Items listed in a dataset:
-- Opening Marker --

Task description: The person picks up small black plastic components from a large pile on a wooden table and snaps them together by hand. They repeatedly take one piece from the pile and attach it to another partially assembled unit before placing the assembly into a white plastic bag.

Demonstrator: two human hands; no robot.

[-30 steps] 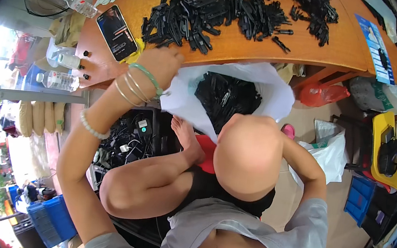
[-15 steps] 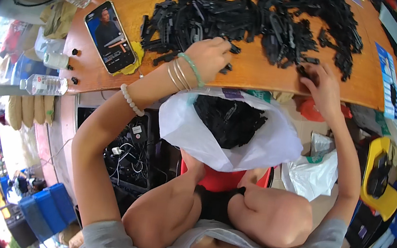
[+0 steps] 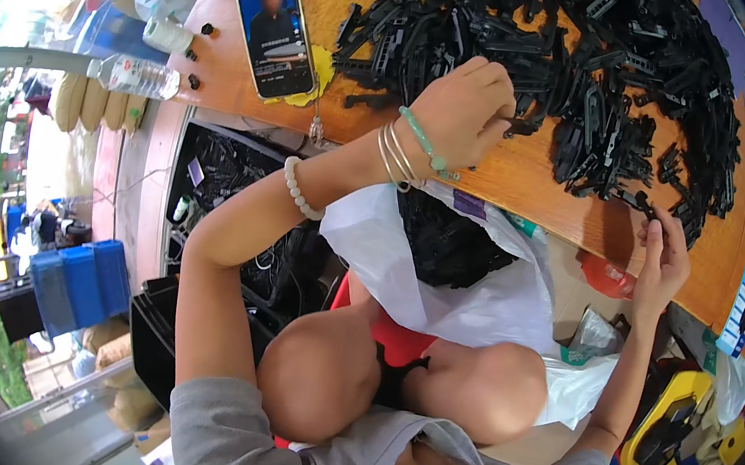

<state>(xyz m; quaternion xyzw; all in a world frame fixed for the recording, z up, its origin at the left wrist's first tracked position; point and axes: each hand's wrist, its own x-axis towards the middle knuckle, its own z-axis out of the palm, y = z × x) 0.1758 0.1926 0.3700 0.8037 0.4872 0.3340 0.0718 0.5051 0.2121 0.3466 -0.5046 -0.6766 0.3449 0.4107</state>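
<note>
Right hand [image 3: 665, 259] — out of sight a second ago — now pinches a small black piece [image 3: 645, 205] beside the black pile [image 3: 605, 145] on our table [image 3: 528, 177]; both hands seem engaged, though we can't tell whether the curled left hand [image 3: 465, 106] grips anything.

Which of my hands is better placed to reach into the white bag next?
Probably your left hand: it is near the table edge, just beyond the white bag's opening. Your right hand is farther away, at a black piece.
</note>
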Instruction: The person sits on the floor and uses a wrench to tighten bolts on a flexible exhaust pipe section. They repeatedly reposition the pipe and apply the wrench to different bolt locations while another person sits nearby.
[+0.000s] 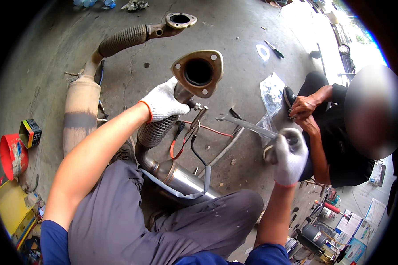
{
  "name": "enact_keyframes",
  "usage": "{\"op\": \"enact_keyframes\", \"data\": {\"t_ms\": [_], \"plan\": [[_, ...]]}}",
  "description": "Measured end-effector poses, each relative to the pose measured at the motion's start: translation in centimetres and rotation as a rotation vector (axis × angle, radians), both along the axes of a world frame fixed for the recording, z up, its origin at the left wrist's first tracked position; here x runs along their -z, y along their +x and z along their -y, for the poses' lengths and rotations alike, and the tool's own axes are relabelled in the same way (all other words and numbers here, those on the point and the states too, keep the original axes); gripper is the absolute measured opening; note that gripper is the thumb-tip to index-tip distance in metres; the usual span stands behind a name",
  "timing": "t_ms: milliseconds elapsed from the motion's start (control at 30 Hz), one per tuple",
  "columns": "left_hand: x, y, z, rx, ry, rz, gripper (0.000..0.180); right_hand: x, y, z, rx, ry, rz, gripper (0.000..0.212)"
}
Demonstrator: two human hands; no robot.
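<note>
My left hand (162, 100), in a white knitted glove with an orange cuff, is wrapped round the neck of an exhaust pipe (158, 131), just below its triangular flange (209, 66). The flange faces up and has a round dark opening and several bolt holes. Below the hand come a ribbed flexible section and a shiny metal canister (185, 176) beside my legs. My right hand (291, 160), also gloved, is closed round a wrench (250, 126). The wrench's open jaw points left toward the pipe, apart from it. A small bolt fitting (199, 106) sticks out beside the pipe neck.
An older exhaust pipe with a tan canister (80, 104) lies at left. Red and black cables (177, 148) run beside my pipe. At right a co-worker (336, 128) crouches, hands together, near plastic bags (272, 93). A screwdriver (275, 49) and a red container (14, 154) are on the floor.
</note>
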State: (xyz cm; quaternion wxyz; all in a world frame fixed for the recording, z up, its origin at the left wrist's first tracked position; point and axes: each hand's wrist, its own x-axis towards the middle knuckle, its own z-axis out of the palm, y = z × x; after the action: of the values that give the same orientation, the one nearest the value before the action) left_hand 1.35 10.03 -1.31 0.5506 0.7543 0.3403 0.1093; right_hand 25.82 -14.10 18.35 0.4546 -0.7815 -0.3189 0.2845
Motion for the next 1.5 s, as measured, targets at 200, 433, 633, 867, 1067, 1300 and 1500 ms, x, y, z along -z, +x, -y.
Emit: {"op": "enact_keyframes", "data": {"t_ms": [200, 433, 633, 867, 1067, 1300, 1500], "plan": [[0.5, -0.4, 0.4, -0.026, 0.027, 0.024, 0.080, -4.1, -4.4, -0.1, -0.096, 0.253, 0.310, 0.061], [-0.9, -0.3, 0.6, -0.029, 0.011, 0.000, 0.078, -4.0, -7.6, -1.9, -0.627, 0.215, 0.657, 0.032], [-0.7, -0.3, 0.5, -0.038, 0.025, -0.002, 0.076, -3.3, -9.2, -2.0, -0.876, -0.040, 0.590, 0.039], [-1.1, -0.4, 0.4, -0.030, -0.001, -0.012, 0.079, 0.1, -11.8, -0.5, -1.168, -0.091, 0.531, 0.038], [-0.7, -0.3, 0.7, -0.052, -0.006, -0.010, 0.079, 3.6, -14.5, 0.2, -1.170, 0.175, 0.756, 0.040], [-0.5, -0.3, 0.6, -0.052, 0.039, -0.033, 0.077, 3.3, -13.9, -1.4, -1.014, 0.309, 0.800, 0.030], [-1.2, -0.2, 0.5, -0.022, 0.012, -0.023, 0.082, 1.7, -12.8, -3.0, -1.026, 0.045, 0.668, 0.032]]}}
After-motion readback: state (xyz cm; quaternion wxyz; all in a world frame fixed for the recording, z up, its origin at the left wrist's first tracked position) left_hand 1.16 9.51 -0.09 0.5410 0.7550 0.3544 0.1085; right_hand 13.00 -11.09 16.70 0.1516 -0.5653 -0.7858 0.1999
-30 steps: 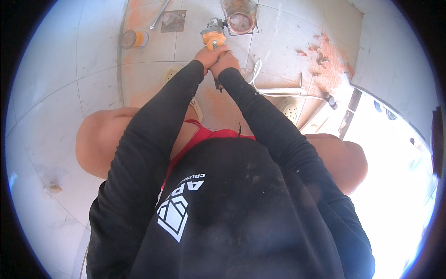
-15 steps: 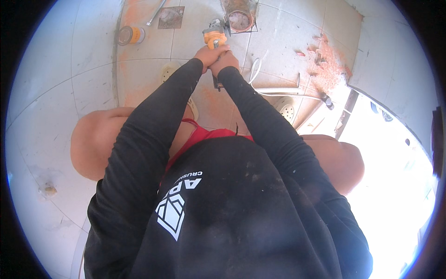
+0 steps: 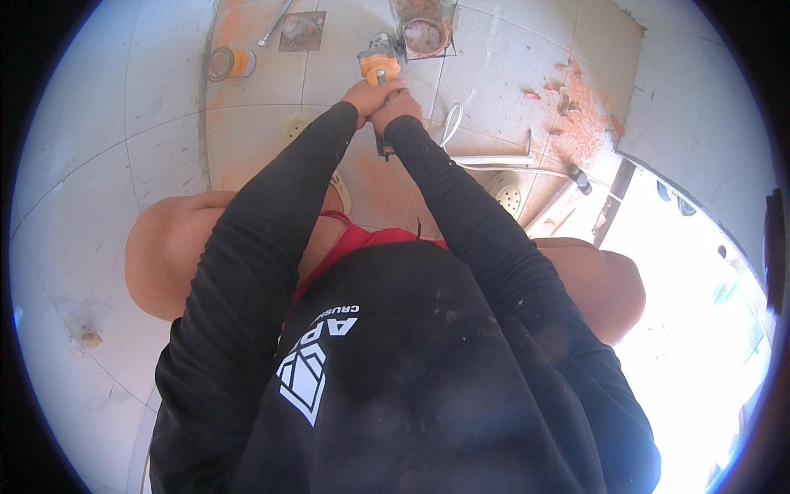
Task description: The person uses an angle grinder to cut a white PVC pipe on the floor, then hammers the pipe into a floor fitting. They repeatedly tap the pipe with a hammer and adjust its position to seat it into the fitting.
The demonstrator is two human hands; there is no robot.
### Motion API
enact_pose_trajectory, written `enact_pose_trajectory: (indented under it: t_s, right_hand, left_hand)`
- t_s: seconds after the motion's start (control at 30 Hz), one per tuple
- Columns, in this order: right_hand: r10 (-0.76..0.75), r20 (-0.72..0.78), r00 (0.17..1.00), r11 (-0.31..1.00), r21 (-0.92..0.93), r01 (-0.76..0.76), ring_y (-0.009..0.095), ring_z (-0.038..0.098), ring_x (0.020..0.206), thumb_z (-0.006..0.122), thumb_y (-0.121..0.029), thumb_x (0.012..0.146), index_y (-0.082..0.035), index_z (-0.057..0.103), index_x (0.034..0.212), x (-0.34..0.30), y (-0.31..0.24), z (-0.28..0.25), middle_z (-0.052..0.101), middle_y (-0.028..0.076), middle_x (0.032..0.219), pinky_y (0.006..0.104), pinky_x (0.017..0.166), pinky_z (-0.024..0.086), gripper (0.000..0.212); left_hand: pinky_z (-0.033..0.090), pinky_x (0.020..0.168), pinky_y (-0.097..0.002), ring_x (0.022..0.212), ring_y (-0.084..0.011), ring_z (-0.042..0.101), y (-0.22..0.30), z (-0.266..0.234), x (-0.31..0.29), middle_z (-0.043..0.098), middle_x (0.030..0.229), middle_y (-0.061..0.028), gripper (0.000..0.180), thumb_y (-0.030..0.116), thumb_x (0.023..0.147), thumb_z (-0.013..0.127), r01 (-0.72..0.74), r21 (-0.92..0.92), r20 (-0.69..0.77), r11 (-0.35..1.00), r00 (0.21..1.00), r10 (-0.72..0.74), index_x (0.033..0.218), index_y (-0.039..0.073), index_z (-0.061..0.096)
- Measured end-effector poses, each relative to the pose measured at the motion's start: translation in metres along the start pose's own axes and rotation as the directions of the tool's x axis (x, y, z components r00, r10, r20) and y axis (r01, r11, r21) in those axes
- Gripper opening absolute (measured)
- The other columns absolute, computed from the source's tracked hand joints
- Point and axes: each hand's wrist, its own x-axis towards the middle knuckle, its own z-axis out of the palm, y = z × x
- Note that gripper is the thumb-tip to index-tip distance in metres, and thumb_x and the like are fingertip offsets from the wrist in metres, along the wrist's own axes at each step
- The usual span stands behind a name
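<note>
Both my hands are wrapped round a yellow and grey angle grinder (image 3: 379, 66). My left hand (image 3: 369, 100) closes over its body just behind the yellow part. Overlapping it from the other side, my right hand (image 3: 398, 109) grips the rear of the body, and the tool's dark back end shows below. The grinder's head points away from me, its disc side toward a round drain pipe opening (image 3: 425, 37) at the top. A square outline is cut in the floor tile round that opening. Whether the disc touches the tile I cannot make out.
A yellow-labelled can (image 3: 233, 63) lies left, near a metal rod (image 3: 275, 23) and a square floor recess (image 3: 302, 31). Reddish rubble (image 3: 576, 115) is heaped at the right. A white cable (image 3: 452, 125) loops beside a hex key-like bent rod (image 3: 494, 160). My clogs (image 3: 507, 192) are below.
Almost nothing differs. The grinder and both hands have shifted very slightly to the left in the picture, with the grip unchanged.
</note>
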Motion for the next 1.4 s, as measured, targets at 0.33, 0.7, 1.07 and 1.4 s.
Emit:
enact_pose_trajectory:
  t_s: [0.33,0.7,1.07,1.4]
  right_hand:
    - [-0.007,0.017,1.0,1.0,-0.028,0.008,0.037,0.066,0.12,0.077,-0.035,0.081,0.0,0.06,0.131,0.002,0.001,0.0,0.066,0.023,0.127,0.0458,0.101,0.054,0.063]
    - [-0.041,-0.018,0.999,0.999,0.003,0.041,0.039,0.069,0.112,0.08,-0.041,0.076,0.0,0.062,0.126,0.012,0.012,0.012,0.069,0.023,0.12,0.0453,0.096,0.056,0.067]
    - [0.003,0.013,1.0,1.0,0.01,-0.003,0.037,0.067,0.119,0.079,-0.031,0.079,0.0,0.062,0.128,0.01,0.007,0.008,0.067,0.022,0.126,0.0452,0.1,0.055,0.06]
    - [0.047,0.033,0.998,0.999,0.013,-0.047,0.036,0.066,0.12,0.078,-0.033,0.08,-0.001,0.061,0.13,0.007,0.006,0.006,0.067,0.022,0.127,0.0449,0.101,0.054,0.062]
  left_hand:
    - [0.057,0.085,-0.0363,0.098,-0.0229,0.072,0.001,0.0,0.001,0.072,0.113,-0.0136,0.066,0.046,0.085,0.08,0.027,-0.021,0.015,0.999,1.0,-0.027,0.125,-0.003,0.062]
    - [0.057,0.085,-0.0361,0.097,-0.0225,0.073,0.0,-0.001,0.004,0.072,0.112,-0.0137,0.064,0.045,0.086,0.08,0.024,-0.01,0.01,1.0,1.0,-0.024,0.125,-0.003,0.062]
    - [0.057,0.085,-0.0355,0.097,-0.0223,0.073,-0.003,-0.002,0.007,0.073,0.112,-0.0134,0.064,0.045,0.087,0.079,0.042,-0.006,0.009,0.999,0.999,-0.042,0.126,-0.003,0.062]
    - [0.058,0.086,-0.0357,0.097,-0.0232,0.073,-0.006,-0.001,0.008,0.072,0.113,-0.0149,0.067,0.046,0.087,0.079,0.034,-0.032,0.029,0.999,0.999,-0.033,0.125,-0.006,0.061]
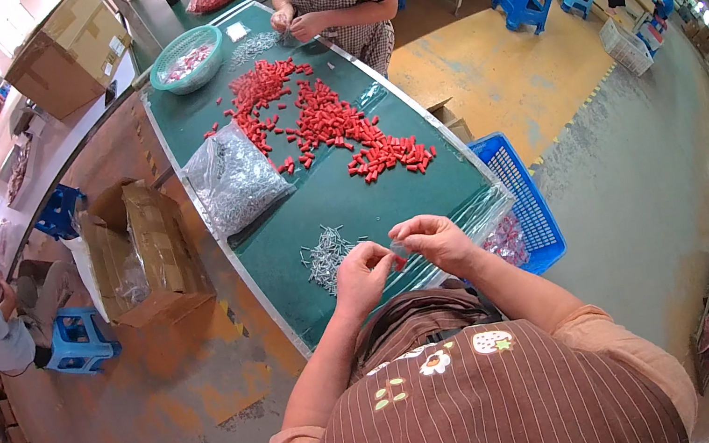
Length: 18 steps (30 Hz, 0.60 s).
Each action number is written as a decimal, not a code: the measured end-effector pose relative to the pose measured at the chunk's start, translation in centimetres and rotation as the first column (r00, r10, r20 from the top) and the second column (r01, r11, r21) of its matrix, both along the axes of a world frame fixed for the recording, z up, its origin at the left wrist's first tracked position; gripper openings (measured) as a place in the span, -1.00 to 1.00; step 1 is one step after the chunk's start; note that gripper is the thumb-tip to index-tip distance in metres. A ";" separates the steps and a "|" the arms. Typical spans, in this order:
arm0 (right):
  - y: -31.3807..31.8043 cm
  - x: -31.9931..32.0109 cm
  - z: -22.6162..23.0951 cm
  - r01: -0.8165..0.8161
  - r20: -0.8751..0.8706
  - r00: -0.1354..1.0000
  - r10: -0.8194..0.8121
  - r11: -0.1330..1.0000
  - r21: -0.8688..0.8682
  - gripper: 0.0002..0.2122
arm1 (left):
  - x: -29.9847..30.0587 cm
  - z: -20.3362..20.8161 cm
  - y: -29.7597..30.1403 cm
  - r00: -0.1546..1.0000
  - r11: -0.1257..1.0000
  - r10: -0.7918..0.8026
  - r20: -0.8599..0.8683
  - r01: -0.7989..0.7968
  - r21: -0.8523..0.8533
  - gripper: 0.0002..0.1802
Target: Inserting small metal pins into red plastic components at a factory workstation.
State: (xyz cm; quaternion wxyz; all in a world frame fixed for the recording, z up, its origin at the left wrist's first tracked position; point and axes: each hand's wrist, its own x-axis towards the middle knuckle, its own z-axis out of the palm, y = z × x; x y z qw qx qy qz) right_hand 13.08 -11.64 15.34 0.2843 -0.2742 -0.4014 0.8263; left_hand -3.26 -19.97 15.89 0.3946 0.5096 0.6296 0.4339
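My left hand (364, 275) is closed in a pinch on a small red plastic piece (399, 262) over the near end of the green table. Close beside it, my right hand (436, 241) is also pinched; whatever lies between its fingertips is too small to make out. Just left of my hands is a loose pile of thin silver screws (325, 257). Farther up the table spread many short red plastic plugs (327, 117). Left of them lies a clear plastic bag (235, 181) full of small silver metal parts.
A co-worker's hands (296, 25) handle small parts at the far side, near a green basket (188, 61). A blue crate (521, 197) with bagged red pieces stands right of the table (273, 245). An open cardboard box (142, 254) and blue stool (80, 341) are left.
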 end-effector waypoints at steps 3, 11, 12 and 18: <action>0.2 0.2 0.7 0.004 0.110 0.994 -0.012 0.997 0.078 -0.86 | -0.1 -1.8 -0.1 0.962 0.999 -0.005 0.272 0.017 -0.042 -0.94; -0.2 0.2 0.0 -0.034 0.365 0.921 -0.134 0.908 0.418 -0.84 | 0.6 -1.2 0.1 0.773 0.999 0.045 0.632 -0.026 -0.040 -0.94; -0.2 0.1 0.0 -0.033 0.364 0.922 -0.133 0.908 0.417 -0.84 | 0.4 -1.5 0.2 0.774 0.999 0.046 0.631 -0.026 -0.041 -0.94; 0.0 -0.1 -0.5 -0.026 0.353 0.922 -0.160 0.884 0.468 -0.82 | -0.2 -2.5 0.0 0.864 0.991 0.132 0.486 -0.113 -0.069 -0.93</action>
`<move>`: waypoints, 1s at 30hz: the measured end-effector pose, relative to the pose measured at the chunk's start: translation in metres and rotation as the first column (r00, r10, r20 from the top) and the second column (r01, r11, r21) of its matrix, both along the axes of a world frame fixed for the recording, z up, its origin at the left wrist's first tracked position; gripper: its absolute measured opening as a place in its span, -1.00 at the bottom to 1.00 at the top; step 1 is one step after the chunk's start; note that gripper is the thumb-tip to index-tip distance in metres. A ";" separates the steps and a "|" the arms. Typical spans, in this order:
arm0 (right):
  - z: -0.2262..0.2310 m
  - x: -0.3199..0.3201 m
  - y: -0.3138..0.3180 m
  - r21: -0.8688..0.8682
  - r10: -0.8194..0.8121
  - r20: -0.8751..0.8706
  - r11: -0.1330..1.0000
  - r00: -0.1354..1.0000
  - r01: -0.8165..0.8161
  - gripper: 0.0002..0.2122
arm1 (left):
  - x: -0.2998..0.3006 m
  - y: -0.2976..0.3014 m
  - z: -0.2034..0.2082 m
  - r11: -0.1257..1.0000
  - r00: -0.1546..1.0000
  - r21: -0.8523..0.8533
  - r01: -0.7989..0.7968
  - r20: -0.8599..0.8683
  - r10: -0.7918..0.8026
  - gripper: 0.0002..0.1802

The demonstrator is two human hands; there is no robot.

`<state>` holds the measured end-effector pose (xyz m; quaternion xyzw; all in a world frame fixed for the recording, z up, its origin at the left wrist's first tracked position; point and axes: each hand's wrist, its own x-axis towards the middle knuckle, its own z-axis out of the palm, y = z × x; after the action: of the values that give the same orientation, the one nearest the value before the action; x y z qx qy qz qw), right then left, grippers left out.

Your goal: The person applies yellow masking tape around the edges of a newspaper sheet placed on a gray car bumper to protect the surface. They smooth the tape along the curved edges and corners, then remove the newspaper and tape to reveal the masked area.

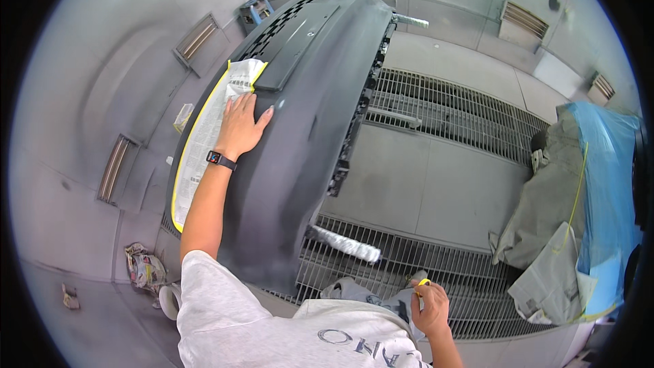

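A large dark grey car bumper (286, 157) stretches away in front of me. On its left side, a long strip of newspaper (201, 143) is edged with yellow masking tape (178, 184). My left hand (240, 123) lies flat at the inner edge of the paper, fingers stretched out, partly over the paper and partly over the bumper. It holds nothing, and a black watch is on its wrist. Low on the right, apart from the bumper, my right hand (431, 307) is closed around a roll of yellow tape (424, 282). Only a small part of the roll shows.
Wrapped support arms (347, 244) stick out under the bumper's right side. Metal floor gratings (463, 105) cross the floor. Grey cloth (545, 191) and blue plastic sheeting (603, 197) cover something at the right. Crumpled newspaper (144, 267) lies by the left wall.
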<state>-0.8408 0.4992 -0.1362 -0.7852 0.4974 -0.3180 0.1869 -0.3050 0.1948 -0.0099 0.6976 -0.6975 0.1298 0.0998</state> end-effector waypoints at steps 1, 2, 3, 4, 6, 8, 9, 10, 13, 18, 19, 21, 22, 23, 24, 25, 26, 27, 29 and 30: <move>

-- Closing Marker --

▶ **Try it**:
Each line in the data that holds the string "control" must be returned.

▶ **Solution for this problem**:
  "timing": "t_ms: milliseconds elapsed from the motion's start (control at 30 Hz), one per tuple",
- t_s: seconds after the motion's start (control at 30 Hz), one per tuple

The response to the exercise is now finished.